◆ DIRECTIONS ◆
Write out all the data again, exactly.

◆ DATA BLOCK ◆
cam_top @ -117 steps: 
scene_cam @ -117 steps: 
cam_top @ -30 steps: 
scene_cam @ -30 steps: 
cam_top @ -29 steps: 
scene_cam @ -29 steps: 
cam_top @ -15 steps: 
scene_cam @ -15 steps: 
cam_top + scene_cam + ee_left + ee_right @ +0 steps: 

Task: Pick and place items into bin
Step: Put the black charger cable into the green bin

◆ YOUR RESPONSE ◆
cam_top @ -117 steps: 
scene_cam @ -117 steps: 
cam_top @ -30 steps: 
scene_cam @ -30 steps: 
cam_top @ -29 steps: 
scene_cam @ -29 steps: 
cam_top @ -15 steps: 
scene_cam @ -15 steps: 
cam_top + scene_cam + ee_left + ee_right @ +0 steps: 

Task: Pick and place items into bin
Step: Put the black charger cable into the green bin

That makes the output complete.